Britain’s Moral Crisis

At the heart of Moral Re-armament is a belief that each person can make a difference to the world through a transforming experience of liberation in their lives and through their interaction with others.

The human spirit longs for liberation, not just economic and political liberation, important as these are, but also inner liberation from the down-drag of base instincts: hate, bitterness, greed and lust which all too easily enslave us.

People long to be themselves – to have a sense of worth and purpose in life; to be able to contribute of their time and talents; to know that they are needed and loved. But being ourselves requires a recognition that we are first and foremost spiritual, not just economic or material, beings. In an age of information (and often information overload) it is possible to fool ourselves, to succumb to peer pressure and the spirit of the age. There have to be checks and balances – moral standards of honesty, purity, selflessness which guide our motives.
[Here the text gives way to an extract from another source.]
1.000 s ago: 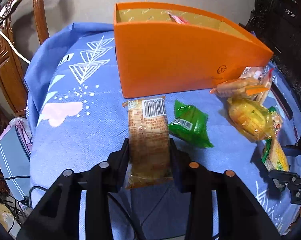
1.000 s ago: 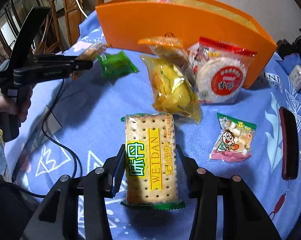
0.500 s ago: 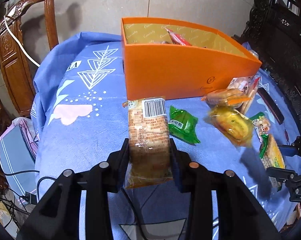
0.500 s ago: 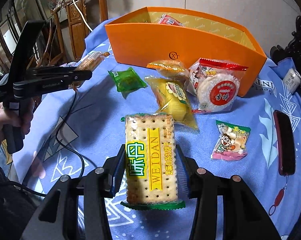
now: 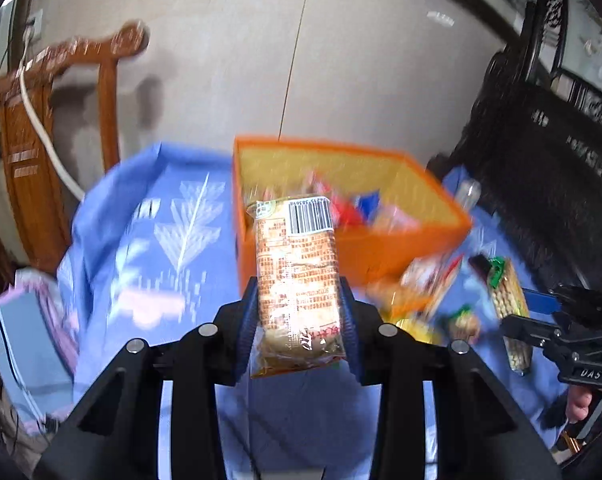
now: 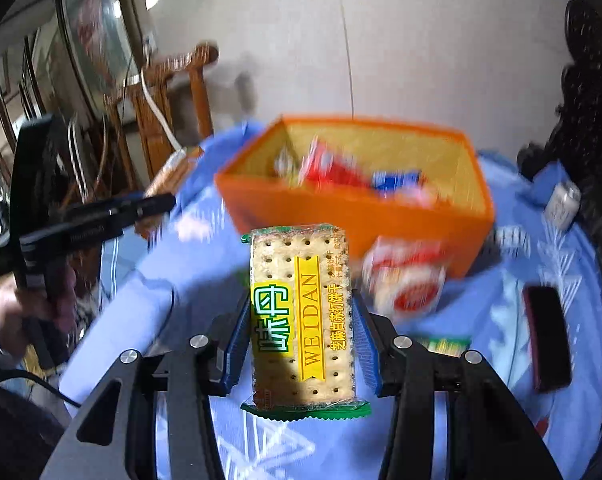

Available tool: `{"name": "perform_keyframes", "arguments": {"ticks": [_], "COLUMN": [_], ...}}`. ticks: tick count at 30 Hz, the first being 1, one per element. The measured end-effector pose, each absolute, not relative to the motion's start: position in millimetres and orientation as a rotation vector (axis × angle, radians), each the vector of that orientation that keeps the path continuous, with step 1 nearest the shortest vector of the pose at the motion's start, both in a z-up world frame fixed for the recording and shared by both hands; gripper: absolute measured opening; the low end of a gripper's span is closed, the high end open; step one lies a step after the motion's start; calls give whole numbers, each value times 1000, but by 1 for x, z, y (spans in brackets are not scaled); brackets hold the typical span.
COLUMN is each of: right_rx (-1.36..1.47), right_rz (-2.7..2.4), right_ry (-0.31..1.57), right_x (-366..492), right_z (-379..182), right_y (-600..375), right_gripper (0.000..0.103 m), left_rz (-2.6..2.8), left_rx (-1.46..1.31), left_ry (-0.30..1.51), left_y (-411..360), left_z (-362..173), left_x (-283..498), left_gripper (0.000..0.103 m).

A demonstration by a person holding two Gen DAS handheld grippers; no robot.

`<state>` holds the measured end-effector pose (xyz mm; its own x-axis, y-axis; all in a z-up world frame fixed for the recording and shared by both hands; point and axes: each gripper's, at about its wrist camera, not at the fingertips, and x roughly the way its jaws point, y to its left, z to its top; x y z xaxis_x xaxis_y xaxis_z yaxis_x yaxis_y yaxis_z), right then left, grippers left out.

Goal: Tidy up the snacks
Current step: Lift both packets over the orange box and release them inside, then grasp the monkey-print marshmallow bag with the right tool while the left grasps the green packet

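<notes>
My left gripper is shut on a brown biscuit packet with a barcode at its far end, held in the air above the blue cloth. My right gripper is shut on a green-edged WEIDAN cracker packet, also lifted. Beyond both stands the orange box, with several red, blue and white snack packets lying inside it. In the right wrist view the left gripper shows at the left with its packet. The right gripper shows at the right edge of the left wrist view.
Loose snacks lie on the blue tablecloth before the box: a red-and-white rice cracker bag and a yellow packet. A dark flat case and a small can lie at right. Wooden chairs and dark carved furniture surround the table.
Both grippers have risen with their packets and tipped up, so the box's inside now shows. The scene is motion-blurred. Neither grip has changed.
</notes>
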<state>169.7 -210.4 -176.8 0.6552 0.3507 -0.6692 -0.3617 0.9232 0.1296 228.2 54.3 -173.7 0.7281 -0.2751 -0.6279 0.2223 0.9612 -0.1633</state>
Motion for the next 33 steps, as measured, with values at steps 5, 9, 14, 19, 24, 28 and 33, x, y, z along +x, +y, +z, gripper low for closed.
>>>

It’s time for Britain to take a long hard look at herself. The country is embroiled in a public debate about standards in public life, ethics in business, values in education, violence in the media and breakdown in the family about civil restraints versus personal freedoms, rights versus duties. Moral philosophers, social analysts and, of course, political leaders have all leapt into the fray.

At first glance this appears to be an argument about whether shared values are even possible in a pluralistic society; whether there issome fundamental authority to which all can appeal and which all will recognize. Or is a popular consensus the best we can hope for?

This is no mere intellectual argument. It is driven by a widely shared gut
feeling, which varies from deep unease to sheer horror at the sort of society we have created: a society which can produce the torture and murder of a toddler by two children; the massacre of infant-school children in Scotland, so nearly repeated in the West Midlands a few weeks later; the fatal stabbing of a London headmaster by a teenager outside the gates of his own school.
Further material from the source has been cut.